Prompt:
Retrieve every line of the data holding the word "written".

.....

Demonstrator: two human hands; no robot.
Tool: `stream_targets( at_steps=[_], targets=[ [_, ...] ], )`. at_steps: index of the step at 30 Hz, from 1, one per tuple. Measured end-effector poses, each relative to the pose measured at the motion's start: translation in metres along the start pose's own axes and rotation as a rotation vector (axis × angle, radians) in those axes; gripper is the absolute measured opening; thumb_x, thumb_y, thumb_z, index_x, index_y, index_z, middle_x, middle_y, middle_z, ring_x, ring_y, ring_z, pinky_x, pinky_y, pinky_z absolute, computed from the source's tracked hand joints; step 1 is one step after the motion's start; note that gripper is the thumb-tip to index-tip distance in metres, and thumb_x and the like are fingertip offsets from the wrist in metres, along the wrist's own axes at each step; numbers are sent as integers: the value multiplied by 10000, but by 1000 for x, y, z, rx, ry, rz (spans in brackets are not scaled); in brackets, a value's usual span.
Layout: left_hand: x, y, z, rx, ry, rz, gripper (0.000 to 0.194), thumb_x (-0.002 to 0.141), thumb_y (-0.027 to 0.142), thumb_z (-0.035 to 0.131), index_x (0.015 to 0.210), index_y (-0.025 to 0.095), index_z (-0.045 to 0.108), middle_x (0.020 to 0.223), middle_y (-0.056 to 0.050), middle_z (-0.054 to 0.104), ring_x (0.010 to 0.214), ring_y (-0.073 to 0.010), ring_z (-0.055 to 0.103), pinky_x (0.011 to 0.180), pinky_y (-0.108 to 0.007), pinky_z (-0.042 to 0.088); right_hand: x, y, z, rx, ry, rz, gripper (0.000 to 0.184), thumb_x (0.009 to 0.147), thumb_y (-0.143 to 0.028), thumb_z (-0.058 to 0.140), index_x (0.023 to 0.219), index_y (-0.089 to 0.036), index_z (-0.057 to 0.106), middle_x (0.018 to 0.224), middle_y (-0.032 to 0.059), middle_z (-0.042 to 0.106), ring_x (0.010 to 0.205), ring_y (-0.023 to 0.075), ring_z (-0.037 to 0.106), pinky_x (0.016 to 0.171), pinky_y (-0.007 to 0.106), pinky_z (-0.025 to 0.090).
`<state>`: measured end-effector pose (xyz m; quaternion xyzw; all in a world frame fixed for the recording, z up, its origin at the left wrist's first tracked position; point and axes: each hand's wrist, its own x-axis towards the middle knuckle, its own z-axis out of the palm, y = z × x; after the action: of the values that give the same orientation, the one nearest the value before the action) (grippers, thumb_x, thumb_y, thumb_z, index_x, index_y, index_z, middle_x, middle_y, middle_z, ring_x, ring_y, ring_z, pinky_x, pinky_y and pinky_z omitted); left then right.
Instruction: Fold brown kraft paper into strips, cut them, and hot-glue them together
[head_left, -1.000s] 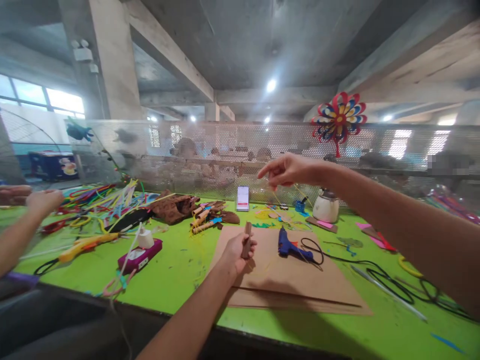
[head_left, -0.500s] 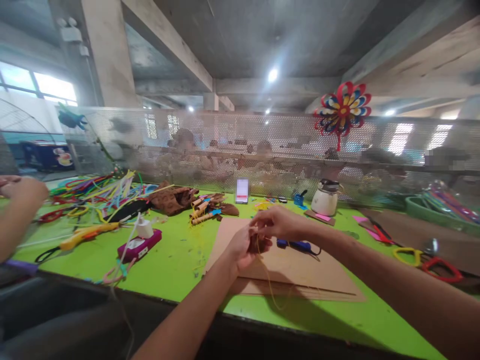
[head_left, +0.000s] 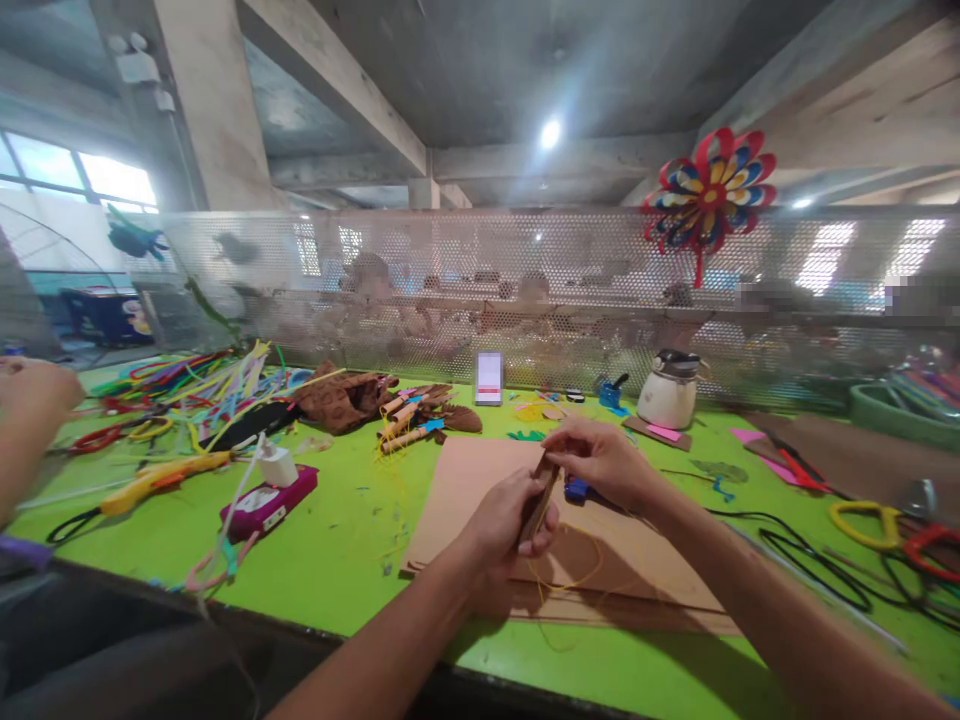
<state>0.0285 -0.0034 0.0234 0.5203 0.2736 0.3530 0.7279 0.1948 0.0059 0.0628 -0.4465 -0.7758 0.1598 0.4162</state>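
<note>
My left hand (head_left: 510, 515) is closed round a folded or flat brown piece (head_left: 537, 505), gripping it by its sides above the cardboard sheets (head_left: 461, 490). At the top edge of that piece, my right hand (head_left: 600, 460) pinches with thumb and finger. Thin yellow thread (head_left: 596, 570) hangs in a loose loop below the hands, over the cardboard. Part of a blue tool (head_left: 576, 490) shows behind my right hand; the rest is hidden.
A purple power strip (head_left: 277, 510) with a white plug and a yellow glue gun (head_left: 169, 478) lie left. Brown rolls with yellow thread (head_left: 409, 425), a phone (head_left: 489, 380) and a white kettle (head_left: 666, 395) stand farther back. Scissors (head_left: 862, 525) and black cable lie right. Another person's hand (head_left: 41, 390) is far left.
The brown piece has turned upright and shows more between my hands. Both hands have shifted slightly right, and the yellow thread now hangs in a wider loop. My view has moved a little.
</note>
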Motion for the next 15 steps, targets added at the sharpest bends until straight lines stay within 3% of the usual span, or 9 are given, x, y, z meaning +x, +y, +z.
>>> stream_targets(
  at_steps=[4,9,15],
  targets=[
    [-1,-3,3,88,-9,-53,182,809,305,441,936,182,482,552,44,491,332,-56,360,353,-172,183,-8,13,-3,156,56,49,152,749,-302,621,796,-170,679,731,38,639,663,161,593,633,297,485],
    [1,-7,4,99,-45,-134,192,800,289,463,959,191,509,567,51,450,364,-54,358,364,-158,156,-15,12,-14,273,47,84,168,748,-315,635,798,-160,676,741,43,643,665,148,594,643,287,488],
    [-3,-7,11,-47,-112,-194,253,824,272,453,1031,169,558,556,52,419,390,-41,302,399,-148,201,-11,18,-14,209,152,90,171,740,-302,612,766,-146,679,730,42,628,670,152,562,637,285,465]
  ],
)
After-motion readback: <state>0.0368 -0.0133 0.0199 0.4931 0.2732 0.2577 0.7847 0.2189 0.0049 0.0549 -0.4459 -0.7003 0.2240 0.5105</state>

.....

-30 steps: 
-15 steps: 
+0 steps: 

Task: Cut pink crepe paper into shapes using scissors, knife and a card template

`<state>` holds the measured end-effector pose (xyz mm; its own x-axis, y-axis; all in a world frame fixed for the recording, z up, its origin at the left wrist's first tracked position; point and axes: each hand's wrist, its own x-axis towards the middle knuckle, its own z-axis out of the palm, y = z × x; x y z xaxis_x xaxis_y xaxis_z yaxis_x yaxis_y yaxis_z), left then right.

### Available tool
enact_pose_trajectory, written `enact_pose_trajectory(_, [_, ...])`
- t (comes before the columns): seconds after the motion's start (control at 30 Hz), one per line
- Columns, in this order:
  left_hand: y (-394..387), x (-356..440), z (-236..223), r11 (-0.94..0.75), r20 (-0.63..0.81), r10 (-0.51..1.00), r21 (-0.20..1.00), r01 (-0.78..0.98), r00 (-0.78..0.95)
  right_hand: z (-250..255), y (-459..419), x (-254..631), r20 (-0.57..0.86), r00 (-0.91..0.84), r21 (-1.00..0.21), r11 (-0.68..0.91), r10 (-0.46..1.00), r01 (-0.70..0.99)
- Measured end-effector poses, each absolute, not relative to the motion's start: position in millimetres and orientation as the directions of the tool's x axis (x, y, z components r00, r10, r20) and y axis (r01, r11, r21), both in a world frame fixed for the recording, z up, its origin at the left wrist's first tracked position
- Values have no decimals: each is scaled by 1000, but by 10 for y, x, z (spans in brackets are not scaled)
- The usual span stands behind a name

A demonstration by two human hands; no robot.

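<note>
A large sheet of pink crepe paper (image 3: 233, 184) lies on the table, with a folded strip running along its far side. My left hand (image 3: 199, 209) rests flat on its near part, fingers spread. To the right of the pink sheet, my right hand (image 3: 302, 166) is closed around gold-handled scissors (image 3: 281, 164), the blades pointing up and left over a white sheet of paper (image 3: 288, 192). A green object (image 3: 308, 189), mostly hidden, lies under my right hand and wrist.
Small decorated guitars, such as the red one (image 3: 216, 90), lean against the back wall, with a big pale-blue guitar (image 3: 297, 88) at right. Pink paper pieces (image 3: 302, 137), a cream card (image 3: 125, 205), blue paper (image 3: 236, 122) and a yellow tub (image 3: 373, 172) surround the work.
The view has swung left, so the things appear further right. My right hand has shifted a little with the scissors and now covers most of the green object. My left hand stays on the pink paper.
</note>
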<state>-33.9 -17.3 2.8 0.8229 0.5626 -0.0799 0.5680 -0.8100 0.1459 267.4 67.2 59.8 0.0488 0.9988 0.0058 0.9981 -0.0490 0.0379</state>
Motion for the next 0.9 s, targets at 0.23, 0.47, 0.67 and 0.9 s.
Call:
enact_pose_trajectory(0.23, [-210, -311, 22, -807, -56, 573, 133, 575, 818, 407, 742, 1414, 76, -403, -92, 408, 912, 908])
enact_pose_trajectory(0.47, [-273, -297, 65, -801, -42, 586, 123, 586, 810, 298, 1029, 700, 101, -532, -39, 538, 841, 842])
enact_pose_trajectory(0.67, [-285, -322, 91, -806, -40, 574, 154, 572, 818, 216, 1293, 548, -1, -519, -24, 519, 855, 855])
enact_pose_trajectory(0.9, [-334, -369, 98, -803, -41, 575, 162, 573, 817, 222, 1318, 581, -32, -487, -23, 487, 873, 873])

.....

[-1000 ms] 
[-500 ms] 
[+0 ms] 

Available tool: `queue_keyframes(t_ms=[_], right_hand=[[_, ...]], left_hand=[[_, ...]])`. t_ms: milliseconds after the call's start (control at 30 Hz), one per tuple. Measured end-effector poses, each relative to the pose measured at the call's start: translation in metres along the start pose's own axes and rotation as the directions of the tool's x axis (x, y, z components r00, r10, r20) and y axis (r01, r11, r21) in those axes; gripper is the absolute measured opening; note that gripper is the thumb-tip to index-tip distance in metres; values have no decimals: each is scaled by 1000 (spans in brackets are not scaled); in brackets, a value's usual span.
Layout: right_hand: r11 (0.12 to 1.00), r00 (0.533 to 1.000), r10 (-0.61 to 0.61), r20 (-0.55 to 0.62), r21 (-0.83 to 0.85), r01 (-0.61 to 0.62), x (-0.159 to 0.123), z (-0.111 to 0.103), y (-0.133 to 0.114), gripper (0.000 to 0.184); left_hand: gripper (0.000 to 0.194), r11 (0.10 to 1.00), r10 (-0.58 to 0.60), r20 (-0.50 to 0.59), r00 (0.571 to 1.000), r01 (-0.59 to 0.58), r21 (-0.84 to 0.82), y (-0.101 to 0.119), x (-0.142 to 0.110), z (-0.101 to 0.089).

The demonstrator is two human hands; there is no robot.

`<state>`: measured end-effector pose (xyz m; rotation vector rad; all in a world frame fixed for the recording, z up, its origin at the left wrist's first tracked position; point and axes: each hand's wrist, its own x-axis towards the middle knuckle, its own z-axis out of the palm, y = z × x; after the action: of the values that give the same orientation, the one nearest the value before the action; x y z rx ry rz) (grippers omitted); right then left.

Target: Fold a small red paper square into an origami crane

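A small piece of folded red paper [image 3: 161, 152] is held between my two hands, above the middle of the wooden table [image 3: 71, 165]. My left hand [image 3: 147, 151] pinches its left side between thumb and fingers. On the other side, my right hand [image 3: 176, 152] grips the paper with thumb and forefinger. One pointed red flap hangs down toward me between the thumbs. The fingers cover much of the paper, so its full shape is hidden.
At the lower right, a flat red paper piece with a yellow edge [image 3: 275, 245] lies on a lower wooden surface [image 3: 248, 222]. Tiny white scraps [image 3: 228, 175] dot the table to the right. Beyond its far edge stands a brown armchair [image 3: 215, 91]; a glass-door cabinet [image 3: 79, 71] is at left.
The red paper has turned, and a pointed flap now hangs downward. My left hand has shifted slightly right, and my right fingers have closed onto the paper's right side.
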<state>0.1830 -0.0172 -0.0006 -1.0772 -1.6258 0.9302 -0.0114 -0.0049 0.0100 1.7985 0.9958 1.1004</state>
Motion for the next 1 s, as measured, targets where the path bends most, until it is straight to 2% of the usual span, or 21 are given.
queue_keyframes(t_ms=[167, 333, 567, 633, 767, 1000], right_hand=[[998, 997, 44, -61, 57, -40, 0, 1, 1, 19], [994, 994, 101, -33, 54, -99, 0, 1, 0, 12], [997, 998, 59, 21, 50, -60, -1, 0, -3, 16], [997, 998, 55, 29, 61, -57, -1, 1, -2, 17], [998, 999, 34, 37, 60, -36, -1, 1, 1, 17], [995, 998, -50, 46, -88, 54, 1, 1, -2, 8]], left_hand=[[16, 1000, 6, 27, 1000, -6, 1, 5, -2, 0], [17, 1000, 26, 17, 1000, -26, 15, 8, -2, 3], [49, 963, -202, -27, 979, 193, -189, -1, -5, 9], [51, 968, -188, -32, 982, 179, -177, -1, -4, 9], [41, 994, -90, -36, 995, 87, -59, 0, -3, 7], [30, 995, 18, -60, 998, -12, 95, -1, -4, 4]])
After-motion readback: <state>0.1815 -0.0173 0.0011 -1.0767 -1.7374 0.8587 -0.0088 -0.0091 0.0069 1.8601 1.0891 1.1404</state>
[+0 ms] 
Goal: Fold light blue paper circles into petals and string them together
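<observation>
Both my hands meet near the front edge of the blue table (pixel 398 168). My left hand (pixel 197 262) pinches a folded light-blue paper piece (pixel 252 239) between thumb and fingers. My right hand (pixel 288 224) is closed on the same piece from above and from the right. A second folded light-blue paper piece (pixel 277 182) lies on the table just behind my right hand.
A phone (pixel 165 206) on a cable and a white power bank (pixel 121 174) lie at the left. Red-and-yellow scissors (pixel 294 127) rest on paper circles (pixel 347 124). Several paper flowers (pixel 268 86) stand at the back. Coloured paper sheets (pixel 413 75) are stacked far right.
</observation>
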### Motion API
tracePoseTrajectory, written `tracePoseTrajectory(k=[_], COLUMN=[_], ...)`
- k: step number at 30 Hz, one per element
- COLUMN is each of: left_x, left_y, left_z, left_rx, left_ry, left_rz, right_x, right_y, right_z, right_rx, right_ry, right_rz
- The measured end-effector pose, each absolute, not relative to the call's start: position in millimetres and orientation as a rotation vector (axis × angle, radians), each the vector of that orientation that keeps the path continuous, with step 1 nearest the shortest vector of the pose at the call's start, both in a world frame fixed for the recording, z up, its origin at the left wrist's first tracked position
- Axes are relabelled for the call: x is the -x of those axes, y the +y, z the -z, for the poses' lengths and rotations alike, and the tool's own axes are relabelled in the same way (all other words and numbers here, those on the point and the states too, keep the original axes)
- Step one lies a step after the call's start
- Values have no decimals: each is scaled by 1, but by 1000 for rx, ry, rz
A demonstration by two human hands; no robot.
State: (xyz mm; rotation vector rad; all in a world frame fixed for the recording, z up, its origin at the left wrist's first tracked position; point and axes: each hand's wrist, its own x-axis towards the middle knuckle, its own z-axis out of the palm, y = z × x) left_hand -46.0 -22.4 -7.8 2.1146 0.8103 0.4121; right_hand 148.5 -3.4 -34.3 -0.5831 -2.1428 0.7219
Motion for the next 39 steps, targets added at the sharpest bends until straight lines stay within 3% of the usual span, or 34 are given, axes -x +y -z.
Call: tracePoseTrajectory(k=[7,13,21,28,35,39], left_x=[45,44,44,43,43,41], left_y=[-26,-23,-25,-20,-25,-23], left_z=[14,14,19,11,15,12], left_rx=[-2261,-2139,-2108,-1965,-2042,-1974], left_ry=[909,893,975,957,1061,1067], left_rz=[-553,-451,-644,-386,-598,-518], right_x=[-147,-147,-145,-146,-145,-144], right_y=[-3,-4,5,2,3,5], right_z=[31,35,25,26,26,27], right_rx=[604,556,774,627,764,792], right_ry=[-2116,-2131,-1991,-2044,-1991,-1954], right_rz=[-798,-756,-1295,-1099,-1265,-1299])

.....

Completed task:
enact_pose_trajectory, written `enact_pose_trajectory(_, [_, ...])`
tracePoseTrajectory, written `tracePoseTrajectory(k=[_], COLUMN=[_], ...)`

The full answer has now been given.